Here's what I thought of: Use a Cartesian coordinate system with the centre of
the sphere as its origin and the radius of the sphere normalized to 1. Each
point on the square has coordinates x_1,x_2,x_3. The new coordinates will live
in [0,1]^3 (i.e. three real numbers between 0 and 1).

To convert, do the following: Generate a random number r from a N(0,1) normal
distribution. For each coordinate determine the quantile of q_i := r _x_i in
the N(0,1) normal distribution. (This results in 0 <= q_i <= 1.)

Take the triple (q_1,q_2,q_3) and express it as a binary number. Bonus points
for using octal numbers like this: Q(j) = q_1(j) + 2_q_2(j) + 4*q_3(j) where
Q(j) is the j-th octal digit of the number Q after the comma and q_i(j) is the
j-th digital digit of the number q_i after comma.

(This octal scheme has the property that you can cut off at any time for
getting a less accurate description of the location.)

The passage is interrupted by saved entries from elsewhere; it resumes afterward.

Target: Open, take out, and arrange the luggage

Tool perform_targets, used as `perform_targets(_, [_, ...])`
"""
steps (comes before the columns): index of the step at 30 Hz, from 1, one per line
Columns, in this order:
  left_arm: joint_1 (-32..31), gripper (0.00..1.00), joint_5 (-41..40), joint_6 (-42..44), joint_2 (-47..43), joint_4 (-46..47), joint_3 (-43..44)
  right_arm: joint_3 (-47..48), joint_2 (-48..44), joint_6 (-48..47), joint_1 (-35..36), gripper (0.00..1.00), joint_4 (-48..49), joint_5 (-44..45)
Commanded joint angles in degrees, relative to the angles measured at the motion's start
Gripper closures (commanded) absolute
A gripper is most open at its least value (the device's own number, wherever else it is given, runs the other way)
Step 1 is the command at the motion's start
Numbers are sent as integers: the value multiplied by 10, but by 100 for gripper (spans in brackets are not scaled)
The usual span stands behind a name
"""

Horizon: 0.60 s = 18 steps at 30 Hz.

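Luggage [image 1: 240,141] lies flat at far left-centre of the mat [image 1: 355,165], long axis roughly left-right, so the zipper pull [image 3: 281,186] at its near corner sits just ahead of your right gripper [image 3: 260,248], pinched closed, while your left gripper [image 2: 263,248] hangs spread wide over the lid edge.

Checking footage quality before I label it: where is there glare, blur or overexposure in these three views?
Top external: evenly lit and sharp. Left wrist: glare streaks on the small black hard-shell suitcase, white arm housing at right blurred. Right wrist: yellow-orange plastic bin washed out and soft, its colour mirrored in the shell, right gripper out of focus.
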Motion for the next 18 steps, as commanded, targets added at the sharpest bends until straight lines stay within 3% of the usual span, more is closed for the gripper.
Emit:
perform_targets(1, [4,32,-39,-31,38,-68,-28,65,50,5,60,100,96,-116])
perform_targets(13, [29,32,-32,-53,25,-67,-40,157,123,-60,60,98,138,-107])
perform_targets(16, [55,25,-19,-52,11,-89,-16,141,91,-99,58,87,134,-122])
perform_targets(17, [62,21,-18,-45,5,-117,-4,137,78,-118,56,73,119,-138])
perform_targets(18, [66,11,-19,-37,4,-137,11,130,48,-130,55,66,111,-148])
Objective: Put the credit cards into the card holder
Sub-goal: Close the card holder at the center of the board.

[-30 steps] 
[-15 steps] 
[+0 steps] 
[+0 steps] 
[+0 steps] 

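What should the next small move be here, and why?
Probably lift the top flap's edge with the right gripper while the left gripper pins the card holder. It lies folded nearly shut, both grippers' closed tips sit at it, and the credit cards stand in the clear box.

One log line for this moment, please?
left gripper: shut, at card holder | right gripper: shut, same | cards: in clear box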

This coordinate scheme is redundant. Also a uniform distribution of random
points on the surface of the sphere, will lead to a uniform distribution of
coordinates in this scheme.

------
dododo
as far as i can tell, the "10:10 code" is just a linear rescaling of the
longitude and lattitude then encoding in base 32 (with a checksum for the last
four bits).

if the above is correct, why not explain it thus?

if you do this, it becomes obvious what happens to errors; we know you can
gracefully degrade the accuracy (since it's a linear encoding) by dropping the
bits before the checksum.

what are the coding properties of the checksum? it doesn't look like crc32 or
adler. what is it? why did you choose it?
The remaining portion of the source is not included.